Two days later, FBI agents arrived at Afifi’s Santa Clara apartment and demanded the return of their property — a global positioning system tracking device now at the center of a raging legal debate over privacy rights.
One federal judge wrote that the widespread use of the device was straight out of George Orwell’s novel, “1984.”
“By holding that this kind of surveillance doesn’t impair an individual’s reasonable expectation of privacy, the panel hands the government the power to track the movements of every one of us, every day of our lives,” wrote Alex Kozinski, the chief judge of the 9th US Circuit Court of Appeals, in a blistering dissent in which a three-judge panel from his court ruled that search warrants weren’t necessary for GPS tracking.
But other federal and state courts have come to the opposite conclusion. Law enforcement advocates for the devices say GPS can eliminate time-consuming stakeouts and old-fashioned “tails” with unmarked police cars. The technology had a starring role in the HBO cops-and-robbers series “The Wire” and police use it to track every type of suspect — from terrorist to thieves stealing copper from air conditioners.
That investigators don’t need a warrant to use GPS tracking devices in California troubles privacy advocates, technophiles, criminal defense attorneys and others.
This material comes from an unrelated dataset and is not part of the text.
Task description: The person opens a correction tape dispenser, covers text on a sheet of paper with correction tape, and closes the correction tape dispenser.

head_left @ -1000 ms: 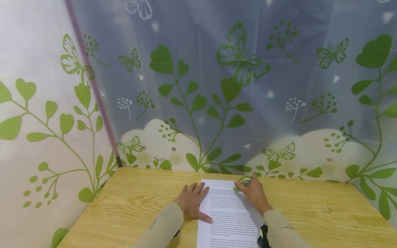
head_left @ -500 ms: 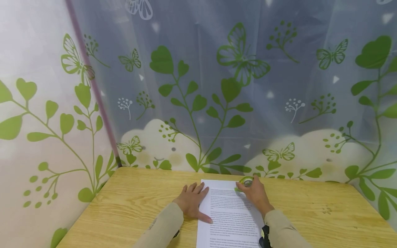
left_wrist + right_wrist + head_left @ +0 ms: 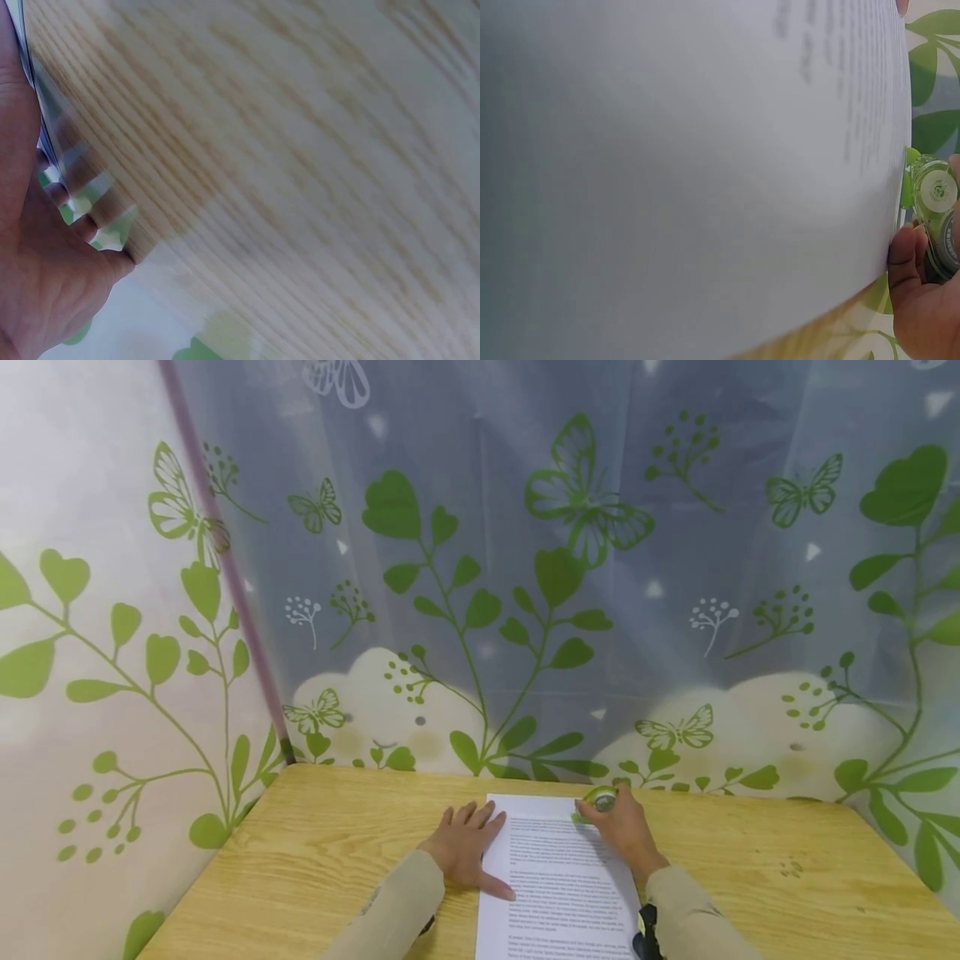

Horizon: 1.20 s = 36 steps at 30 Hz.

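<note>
A printed sheet of paper lies on the wooden table, with lines of dark text running across it. My left hand presses flat on its left edge, fingers spread and thumb reaching over the margin. At the upper right of the sheet, my right hand grips a green, see-through correction tape dispenser. Its green tip is down at the first lines of text. In the right wrist view the dispenser shows a white reel and a grey one between thumb and fingers.
The wooden table extends to both sides of the paper. Behind its far edge hangs a curtain printed with leaves, butterflies and clouds. A dark band sits at the right wrist, by the sheet's right edge.
My right hand has slid a little to the right with the correction tape dispenser, along the top of the text. The left hand and the paper have stayed put.
</note>
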Each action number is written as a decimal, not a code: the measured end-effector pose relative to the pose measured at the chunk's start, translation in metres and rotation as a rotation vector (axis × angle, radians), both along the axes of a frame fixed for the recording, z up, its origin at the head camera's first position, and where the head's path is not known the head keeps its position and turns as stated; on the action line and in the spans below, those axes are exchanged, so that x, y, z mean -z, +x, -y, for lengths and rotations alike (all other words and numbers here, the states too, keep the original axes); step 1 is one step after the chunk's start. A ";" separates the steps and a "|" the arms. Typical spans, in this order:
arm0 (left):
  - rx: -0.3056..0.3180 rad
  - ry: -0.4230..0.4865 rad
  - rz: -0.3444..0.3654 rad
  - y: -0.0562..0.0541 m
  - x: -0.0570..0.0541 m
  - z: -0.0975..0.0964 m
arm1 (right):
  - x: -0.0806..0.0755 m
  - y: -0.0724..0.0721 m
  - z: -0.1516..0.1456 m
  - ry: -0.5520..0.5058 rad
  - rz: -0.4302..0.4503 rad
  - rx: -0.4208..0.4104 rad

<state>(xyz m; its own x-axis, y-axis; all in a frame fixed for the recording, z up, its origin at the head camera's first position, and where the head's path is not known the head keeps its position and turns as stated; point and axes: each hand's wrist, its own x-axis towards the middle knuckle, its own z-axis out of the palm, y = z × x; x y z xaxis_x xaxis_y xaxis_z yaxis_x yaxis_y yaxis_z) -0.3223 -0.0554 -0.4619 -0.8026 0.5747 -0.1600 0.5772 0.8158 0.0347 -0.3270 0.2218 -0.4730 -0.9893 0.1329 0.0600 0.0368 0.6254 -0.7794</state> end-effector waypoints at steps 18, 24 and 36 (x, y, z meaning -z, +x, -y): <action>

George Washington University law professor Orin Kerr said the issue boils down to public vs. private. As long as the GPS devices are attached to vehicles on public roads, Kerr believes the US Supreme Court will decide no warrant is needed. To decide otherwise, he said, would ignore a long line of previous 4th Amendment decisions allowing for warrantless searches as long as they’re conducted on public property.
“The historic line is that public surveillance is not covered by the 4th Amendment,” which limits unreasonable search and seizures by the US government, Kerr said.
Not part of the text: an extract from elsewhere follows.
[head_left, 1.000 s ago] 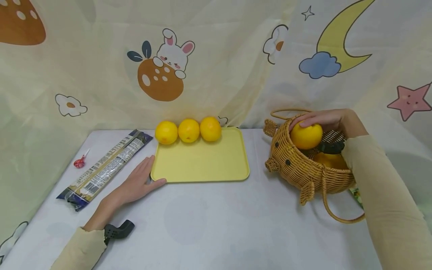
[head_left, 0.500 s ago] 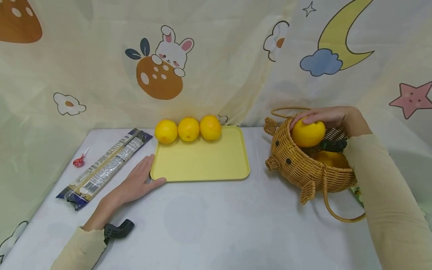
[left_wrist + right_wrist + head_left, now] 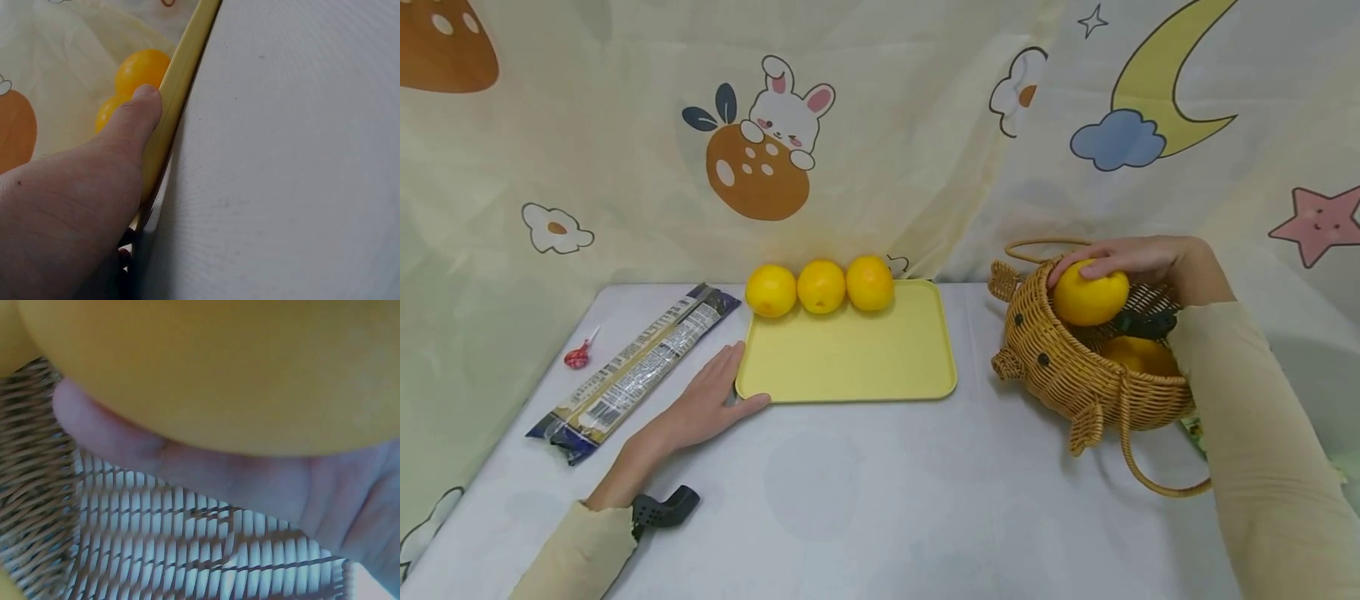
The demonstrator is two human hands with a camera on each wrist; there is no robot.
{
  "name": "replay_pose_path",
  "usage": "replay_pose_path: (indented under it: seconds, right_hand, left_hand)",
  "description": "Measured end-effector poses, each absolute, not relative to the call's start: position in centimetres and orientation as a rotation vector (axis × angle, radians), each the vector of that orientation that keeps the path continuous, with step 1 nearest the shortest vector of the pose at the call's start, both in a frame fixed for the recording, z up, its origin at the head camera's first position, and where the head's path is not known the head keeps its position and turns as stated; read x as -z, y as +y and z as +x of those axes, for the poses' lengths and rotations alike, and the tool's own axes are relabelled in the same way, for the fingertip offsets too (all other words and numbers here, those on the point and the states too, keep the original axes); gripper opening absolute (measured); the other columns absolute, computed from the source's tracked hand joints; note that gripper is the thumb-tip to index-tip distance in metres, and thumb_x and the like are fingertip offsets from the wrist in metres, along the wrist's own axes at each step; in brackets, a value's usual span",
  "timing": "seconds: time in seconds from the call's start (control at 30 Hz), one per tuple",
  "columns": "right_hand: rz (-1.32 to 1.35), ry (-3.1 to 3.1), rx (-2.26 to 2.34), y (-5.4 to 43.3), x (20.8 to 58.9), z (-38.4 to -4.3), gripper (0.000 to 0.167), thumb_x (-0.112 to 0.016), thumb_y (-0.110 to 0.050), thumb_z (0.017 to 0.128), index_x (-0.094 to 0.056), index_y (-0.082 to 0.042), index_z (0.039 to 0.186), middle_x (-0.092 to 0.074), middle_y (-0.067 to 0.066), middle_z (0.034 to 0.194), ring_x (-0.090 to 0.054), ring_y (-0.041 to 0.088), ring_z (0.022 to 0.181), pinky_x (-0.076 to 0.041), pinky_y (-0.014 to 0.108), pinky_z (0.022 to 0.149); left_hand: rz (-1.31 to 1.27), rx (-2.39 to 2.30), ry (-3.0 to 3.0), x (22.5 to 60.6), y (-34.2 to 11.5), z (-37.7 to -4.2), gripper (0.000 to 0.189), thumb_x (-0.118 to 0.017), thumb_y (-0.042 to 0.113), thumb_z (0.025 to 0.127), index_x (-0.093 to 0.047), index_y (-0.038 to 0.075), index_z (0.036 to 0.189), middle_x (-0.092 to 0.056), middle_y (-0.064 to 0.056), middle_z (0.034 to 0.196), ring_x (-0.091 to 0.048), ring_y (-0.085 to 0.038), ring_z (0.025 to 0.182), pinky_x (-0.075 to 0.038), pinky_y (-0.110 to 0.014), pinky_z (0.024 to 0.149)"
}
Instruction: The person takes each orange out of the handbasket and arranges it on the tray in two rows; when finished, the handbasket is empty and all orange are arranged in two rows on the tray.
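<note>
In the head view my right hand (image 3: 1153, 252) reaches into a wicker pig-shaped basket (image 3: 1078, 379) and grips an orange (image 3: 1090, 298) at its mouth. The right wrist view has this orange (image 3: 237, 369) filling its upper part, a finger (image 3: 206, 472) curved along its underside. Another orange (image 3: 1138, 355) lies inside the basket, partly hidden by the rim. My left hand (image 3: 703, 406) rests at the near left corner of a yellow tray (image 3: 850, 362), fingers extended along its left side, thumb on the front rim. A row of three oranges (image 3: 822, 286) sits along the tray's back edge.
Left of the tray lies a long plastic packet (image 3: 636, 371), set diagonally. A red lollipop (image 3: 577, 357) is beyond it near the table's left edge. One basket handle (image 3: 1138, 475) hangs down onto the white tablecloth (image 3: 880, 500). A printed cloth hangs behind.
My right hand and its orange have shifted slightly right within the basket's mouth. My left hand stays at the tray corner, and the three oranges on the tray keep their places.
</note>
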State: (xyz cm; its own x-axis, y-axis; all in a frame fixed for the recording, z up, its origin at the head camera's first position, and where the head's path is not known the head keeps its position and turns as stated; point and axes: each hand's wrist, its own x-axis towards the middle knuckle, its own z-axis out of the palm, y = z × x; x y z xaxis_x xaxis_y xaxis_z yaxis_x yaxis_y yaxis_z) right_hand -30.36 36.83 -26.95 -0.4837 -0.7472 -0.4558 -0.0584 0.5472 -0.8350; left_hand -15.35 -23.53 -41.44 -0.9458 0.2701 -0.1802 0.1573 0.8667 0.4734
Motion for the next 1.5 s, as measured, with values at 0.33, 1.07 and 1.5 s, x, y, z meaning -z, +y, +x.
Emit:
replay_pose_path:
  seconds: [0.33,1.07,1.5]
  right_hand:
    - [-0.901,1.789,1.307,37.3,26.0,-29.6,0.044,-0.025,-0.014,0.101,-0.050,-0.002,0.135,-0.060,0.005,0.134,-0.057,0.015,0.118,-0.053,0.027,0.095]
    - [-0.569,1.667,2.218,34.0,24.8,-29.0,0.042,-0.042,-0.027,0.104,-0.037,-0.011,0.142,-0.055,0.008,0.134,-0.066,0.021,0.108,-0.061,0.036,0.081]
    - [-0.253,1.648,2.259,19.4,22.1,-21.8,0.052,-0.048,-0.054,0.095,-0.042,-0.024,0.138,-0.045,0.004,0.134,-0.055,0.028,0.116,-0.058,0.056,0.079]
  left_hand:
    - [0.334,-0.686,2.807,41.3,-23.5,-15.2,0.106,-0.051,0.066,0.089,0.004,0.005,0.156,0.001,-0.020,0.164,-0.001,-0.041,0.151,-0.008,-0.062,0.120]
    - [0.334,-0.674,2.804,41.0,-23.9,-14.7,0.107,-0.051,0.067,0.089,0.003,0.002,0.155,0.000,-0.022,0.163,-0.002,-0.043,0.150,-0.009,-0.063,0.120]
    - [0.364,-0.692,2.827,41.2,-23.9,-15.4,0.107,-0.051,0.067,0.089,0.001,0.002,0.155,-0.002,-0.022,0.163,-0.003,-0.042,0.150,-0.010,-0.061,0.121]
All of which makes Afifi’s lawyer pessimistic that he has much of a chance to file a successful lawsuit challenging the FBI’s actions. Afifi is represented by Zahra Billoo of the Council on American-Islamic Relations, the country’s largest Islamic civil rights group.
Billoo hopes the discovered GPS tracking device will help publicize in dramatic fashion the issue of racial profiling the lawyer says Arab-Americans routinely encounter.
She said Afifi was targeted because of his extensive ties to the Middle East, which include supporting two brothers who live in Egypt and making frequent overseas trips. His father was a well-known Islamic-American community leader who died last year in Egypt.
“Yasir hasn’t done anything to warrant that kind of surveillance,” Billoo said. “This was a blatant example of profiling.”